To a solution of rhodamine 6G hydrazide (ref. 47) (0.43 g, 1.0 mmol) in acetonitrile (50 mL) was added dropwise 1-naphthoyl chloride (0.18 mL, 1.2 mmol). The resulting mixture was stirred at 40 °C for 4 h. Then the solvent was evaporated under reduced pressure followed by dissolution in dichloromethane (100 mL) and washing with saturated brine (3 × 50 mL). After being dried over anhydrous magnesium sulphate and filtered, the organic solution was concentrated by removal of the solvent and the residue was purified by column chromatography using petroleum ether (b.p. 60–90 °C)–ethyl acetate (3 : 2, v/v) as the eluent to afford RGNH as a light pink solid (0.46 g, 79%). ¹H NMR (400 MHz, CDCl₃), δ (ppm): 8.04 (m, 1H), 7.80–7.67 (m, 3H), 7.54–7.49 (m, 2H), 7.43 (m, 2H), 7.34–7.32 (m, 1H), 7.12–7.07 (m, 2H), 6.54 (s, 2H), 6.36 (s, 2H), 3.56 (br, 2H), 3.19–3.17 (m, 4H), 1.91 (s, 6H), 1.28 (t, J = 7.0 Hz, 6H). ¹³C NMR (100 MHz, CDCl₃), δ (ppm): 167.0, 164.8, 152.3, 151.4, 147.6, 133.2, 132.0, 130.5, 130.2, 129.2, 128.4, 127.8, 127.0, 126.3, 125.5, 125.1, 124.4, 124.2, 123.5, 117.8, 104.7, 96.3, 66.3, 38.2, 16.6, 14.7. ESI-MS: m/z 583.7 [M + H]⁺, 605.4 [M + Na]⁺. High-resolution ESI-MS: m/z [M + H]⁺ calcd for C₃₇H₃₅N₄O₃⁺: 583.2709, found: 583.2689; [M + Na]⁺ calcd for C₃₇H₃₄N₄NaO₃⁺: 605.2529, found: 605.2503.
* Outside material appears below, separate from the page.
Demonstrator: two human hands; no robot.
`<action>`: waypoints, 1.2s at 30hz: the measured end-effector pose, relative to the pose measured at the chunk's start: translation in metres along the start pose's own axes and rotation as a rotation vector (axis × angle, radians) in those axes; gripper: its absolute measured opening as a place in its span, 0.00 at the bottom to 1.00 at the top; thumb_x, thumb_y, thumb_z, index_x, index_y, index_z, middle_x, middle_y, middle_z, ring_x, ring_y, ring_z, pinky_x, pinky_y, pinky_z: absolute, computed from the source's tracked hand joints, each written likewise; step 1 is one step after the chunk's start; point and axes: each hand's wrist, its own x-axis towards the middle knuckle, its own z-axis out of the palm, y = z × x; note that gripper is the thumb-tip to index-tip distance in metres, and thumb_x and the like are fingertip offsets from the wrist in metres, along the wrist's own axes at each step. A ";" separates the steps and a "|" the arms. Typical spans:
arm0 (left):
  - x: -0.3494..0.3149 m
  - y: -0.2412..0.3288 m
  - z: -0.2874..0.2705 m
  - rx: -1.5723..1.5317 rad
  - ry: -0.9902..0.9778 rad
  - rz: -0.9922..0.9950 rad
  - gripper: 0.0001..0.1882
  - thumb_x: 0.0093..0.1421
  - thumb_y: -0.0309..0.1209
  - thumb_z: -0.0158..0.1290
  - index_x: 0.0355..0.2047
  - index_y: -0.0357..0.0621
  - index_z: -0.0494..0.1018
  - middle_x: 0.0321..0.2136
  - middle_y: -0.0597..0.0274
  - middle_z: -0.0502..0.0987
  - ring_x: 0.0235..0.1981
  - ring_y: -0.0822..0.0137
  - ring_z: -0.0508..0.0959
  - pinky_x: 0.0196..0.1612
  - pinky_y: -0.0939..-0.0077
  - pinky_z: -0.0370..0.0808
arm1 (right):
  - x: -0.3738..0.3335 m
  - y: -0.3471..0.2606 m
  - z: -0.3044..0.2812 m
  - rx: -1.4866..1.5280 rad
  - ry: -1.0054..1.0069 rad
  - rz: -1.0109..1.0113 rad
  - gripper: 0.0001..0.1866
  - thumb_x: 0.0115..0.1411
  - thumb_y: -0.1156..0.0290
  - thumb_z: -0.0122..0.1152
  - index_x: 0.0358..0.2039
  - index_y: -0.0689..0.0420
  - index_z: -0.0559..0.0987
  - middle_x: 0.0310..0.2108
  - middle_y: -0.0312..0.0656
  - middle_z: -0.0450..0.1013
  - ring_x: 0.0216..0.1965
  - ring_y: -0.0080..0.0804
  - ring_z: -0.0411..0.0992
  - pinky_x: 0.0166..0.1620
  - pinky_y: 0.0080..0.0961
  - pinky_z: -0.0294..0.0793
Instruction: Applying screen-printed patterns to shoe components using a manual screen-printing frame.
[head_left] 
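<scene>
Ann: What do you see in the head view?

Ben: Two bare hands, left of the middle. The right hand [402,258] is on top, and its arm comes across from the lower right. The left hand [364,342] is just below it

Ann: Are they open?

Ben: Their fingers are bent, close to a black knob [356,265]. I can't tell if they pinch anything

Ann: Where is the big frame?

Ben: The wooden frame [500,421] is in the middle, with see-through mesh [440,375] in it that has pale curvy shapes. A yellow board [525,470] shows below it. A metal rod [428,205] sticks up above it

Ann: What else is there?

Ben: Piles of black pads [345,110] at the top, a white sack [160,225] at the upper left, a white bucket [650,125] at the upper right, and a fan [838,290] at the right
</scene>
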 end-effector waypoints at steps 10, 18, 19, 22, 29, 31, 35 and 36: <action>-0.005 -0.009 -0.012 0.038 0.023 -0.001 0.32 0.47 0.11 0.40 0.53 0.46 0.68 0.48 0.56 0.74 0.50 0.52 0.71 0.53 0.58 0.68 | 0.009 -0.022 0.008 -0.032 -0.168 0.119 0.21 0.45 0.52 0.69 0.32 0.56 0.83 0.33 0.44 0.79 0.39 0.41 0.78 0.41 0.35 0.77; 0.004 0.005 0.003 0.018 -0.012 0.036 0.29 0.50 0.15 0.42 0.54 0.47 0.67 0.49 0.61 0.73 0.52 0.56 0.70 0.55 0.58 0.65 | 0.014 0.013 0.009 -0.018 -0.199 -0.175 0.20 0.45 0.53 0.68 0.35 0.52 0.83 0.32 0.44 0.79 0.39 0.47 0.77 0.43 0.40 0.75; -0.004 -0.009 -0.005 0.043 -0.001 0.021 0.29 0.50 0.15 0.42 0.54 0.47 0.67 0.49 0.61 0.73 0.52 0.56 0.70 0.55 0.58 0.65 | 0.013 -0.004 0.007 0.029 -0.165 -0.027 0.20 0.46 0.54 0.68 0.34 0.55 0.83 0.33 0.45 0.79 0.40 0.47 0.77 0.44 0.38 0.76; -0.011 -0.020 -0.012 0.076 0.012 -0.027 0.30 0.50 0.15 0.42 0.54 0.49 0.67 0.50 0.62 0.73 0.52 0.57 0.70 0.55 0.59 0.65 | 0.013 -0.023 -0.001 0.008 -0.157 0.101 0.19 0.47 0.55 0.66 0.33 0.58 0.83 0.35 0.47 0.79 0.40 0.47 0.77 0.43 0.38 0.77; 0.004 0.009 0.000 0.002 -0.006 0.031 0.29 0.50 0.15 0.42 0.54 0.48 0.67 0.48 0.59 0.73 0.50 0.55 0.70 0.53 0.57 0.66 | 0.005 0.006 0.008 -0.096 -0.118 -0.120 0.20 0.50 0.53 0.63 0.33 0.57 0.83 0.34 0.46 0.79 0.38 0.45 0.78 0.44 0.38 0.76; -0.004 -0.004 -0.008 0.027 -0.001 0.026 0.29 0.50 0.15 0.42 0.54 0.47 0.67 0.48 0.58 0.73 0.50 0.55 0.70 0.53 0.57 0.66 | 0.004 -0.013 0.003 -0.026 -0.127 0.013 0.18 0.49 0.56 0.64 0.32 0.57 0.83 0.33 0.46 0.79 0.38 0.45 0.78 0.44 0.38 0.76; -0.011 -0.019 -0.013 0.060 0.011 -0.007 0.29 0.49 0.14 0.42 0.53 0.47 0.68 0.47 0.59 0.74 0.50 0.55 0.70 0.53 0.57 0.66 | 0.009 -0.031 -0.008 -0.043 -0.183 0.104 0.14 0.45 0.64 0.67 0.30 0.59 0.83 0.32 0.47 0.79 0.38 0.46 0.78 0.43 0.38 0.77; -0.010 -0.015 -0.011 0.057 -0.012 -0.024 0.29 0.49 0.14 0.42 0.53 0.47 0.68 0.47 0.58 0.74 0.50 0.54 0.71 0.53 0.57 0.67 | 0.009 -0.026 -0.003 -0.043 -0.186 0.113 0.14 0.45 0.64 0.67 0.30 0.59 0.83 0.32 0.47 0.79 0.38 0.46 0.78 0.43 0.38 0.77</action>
General procedures for spectroscopic analysis

Unless otherwise indicated, all spectroscopic analysis was carried out at 25 °C with samples placed in a 1.0 cm path-length quartz cuvette (1.0 mL volume). Probe RGNH was dissolved in ethanol as a 1.0 mM stock solution. The buffer solution for tests was PBS (10 mM). Probe RGNH (1.0 mM, 10 μL) was mixed with varying concentrations of analytes in PBS to a total volume of 1 mL. To investigate the kinetic behavior of the reaction between RGNH and HOCl, an appropriate amount of sodium hypochlorite (NaOCl) was added into the probe solution. The fluorescence development in the sample solution was recorded simultaneously at λ_ex/em = 500/550 nm as a function of reaction time. For HOCl spectroscopic analysis, the measurement was performed immediately after the sample solutions were prepared. For ˙OH, ONOO⁻, ¹O₂ and metal ions, sample solutions were equilibrated for 10 min. For NO˙, the equilibration time was 30 min. As for H₂O₂, ROO˙ and ˙O₂⁻, 1 h equilibration time was needed. In the HOCl-scavenging experiment, HOCl was pre-treated with 10 equiv. of L-methionine, a scavenger of HOCl,⁴⁸ for 30 min, and then the same amount of probe was added. All tests were conducted at least in triplicate.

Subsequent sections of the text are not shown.